## TRY IT
Restate all of the entries exactly, each line as it stands.

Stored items
↓

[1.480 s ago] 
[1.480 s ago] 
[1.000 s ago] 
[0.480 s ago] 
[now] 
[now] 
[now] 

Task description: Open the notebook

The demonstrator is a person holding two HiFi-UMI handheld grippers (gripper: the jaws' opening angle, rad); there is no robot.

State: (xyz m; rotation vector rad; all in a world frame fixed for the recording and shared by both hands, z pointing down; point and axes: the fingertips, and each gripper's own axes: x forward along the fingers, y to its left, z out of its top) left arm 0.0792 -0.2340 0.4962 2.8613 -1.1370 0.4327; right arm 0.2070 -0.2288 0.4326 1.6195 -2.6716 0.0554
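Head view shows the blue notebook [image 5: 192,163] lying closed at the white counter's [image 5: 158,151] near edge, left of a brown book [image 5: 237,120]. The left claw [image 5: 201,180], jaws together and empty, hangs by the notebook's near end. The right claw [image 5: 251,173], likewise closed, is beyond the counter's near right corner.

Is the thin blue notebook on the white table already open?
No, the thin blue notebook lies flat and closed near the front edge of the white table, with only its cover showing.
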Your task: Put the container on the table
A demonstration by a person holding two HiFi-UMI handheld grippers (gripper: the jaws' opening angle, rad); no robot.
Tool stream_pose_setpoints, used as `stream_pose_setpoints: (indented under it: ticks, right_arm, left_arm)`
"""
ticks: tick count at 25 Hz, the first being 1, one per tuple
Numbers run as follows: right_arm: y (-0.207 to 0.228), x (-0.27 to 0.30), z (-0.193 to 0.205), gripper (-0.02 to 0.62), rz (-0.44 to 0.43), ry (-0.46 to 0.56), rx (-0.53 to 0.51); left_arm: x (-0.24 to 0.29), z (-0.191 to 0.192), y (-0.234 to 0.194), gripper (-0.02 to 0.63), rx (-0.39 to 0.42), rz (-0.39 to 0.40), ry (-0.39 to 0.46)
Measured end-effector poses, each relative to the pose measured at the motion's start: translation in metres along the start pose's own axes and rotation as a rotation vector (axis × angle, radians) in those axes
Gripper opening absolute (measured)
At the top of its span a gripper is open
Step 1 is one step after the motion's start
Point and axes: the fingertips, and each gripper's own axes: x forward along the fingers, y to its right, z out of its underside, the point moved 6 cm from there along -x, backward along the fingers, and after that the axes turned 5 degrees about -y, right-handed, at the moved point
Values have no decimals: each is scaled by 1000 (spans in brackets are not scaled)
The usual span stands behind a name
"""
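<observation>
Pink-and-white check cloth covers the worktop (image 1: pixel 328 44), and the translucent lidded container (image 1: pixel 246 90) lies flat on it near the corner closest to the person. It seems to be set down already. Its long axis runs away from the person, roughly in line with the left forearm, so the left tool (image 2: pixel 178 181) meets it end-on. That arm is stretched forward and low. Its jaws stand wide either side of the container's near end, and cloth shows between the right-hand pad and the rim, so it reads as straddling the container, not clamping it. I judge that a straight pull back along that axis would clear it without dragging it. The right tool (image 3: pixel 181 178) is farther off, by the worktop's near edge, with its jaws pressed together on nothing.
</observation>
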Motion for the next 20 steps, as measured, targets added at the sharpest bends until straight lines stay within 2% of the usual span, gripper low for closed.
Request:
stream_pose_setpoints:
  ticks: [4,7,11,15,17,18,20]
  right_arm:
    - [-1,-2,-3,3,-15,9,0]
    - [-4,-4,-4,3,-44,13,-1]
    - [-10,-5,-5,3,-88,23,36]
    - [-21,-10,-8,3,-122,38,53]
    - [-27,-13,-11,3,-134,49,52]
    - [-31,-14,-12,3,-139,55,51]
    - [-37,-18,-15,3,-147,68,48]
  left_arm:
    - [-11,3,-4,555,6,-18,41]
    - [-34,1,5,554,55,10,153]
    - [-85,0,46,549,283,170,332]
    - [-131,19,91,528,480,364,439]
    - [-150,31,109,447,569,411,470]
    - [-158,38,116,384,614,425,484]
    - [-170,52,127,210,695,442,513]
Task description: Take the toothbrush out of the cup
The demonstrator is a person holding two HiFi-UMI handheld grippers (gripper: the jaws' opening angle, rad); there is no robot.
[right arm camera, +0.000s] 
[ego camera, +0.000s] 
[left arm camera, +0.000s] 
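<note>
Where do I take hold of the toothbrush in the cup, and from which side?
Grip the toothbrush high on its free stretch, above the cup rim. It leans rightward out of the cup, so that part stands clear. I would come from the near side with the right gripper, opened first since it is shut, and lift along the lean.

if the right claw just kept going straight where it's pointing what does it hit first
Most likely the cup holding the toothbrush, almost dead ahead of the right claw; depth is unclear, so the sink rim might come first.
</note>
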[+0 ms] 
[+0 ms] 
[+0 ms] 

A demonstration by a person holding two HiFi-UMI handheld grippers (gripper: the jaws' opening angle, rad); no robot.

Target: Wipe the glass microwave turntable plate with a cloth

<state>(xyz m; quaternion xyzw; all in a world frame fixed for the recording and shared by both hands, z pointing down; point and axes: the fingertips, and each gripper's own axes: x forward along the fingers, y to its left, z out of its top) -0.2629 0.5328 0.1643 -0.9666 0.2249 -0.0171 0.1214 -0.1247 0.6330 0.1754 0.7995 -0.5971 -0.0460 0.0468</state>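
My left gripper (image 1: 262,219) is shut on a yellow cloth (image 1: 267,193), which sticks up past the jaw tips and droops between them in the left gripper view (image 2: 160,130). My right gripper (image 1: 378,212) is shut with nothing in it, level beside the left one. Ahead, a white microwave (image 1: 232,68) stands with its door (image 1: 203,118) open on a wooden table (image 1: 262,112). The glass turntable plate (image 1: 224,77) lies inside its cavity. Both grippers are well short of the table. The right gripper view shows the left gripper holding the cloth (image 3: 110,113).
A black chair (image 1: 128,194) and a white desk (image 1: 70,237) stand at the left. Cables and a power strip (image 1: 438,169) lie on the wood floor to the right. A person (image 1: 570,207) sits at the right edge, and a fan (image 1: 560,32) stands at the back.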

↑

## RESULT FOR THIS TASK
[1.480 s ago] 
[1.480 s ago] 
[1.000 s ago] 
[0.480 s ago] 
[now] 
[now] 
[now] 

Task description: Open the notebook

The demonstrator is a person holding two HiFi-UMI handheld grippers (gripper: the jaws' opening angle, rad); there is no robot.

State: (xyz m; rotation vector rad; all in a world frame fixed for the recording and shared by both hands, z pointing down; point and axes: the fingertips, and each gripper's own axes: x forward along the fingers, y to its left, z out of its top) left arm 0.0792 -0.2340 0.4962 2.8613 -1.1370 0.4327; right arm 0.2070 -0.2288 0.4326 1.6195 -2.6716 0.0554
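Head view shows the blue notebook [image 5: 192,163] lying closed at the white counter's [image 5: 158,151] near edge, left of a brown book [image 5: 237,120]. The left claw [image 5: 201,180], jaws together and empty, hangs by the notebook's near end. The right claw [image 5: 251,173], likewise closed, is beyond the counter's near right corner.

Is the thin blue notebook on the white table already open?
No, the thin blue notebook lies flat and closed near the front edge of the white table, with only its cover showing.
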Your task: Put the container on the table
A demonstration by a person holding two HiFi-UMI handheld grippers (gripper: the jaws' opening angle, rad); no robot.
Tool stream_pose_setpoints, used as `stream_pose_setpoints: (indented under it: ticks, right_arm, left_arm)`
"""
ticks: tick count at 25 Hz, the first being 1, one per tuple
Numbers run as follows: right_arm: y (-0.207 to 0.228), x (-0.27 to 0.30), z (-0.193 to 0.205), gripper (-0.02 to 0.62), rz (-0.44 to 0.43), ry (-0.46 to 0.56), rx (-0.53 to 0.51); left_arm: x (-0.24 to 0.29), z (-0.191 to 0.192), y (-0.234 to 0.194), gripper (-0.02 to 0.63), rx (-0.39 to 0.42), rz (-0.39 to 0.40), ry (-0.39 to 0.46)
Measured end-effector poses, each relative to the pose measured at the motion's start: translation in metres along the start pose's own axes and rotation as a rotation vector (axis × angle, radians) in those axes
Gripper opening absolute (measured)
At the top of its span a gripper is open
Step 1 is one step after the motion's start
Point and axes: the fingertips, and each gripper's own axes: x forward along the fingers, y to its right, z out of its underside, the point moved 6 cm from there along -x, backward along the fingers, and after that the axes turned 5 degrees about -y, right-handed, at the moved point
Values have no decimals: each is scaled by 1000 (spans in brackets are not scaled)
The usual span stands behind a name
"""
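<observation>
Pink-and-white check cloth covers the worktop (image 1: pixel 328 44), and the translucent lidded container (image 1: pixel 246 90) lies flat on it near the corner closest to the person. It seems to be set down already. Its long axis runs away from the person, roughly in line with the left forearm, so the left tool (image 2: pixel 178 181) meets it end-on. That arm is stretched forward and low. Its jaws stand wide either side of the container's near end, and cloth shows between the right-hand pad and the rim, so it reads as straddling the container, not clamping it. I judge that a straight pull back along that axis would clear it without dragging it. The right tool (image 3: pixel 181 178) is farther off, by the worktop's near edge, with its jaws pressed together on nothing.
</observation>
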Motion for the next 20 steps, as measured, targets added at the sharpest bends until straight lines stay within 2% of the usual span, gripper low for closed.
Request:
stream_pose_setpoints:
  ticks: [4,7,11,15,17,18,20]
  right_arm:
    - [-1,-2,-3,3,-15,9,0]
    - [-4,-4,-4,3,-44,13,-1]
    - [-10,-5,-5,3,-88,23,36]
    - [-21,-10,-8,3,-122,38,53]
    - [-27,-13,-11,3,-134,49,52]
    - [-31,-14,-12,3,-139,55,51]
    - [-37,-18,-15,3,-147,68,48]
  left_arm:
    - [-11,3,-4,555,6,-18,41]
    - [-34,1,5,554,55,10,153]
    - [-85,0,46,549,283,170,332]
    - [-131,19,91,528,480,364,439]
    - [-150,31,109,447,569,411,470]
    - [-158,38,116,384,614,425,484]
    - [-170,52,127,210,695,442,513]
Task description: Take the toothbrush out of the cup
The demonstrator is a person holding two HiFi-UMI handheld grippers (gripper: the jaws' opening angle, rad); there is no robot.
[right arm camera, +0.000s] 
[ego camera, +0.000s] 
[left arm camera, +0.000s] 
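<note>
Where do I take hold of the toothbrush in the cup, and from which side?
Grip the toothbrush high on its free stretch, above the cup rim. It leans rightward out of the cup, so that part stands clear. I would come from the near side with the right gripper, opened first since it is shut, and lift along the lean.

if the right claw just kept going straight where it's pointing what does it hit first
Most likely the cup holding the toothbrush, almost dead ahead of the right claw; depth is unclear, so the sink rim might come first.
</note>
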[+0 ms] 
[+0 ms] 
[+0 ms] 

A demonstration by a person holding two HiFi-UMI handheld grippers (gripper: the jaws' opening angle, rad); no robot.

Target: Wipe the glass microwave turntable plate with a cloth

<state>(xyz m; quaternion xyzw; all in a world frame fixed for the recording and shared by both hands, z pointing down; point and axes: the fingertips, and each gripper's own axes: x forward along the fingers, y to its left, z out of its top) -0.2629 0.5328 0.1643 -0.9666 0.2249 -0.0171 0.1214 -0.1247 0.6330 0.1754 0.7995 -0.5971 -0.0460 0.0468</state>
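My left gripper (image 1: 262,219) is shut on a yellow cloth (image 1: 267,193), which sticks up past the jaw tips and droops between them in the left gripper view (image 2: 160,130). My right gripper (image 1: 378,212) is shut with nothing in it, level beside the left one. Ahead, a white microwave (image 1: 232,68) stands with its door (image 1: 203,118) open on a wooden table (image 1: 262,112). The glass turntable plate (image 1: 224,77) lies inside its cavity. Both grippers are well short of the table. The right gripper view shows the left gripper holding the cloth (image 3: 110,113).
A black chair (image 1: 128,194) and a white desk (image 1: 70,237) stand at the left. Cables and a power strip (image 1: 438,169) lie on the wood floor to the right. A person (image 1: 570,207) sits at the right edge, and a fan (image 1: 560,32) stands at the back.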

Besides this answer, nothing more is needed.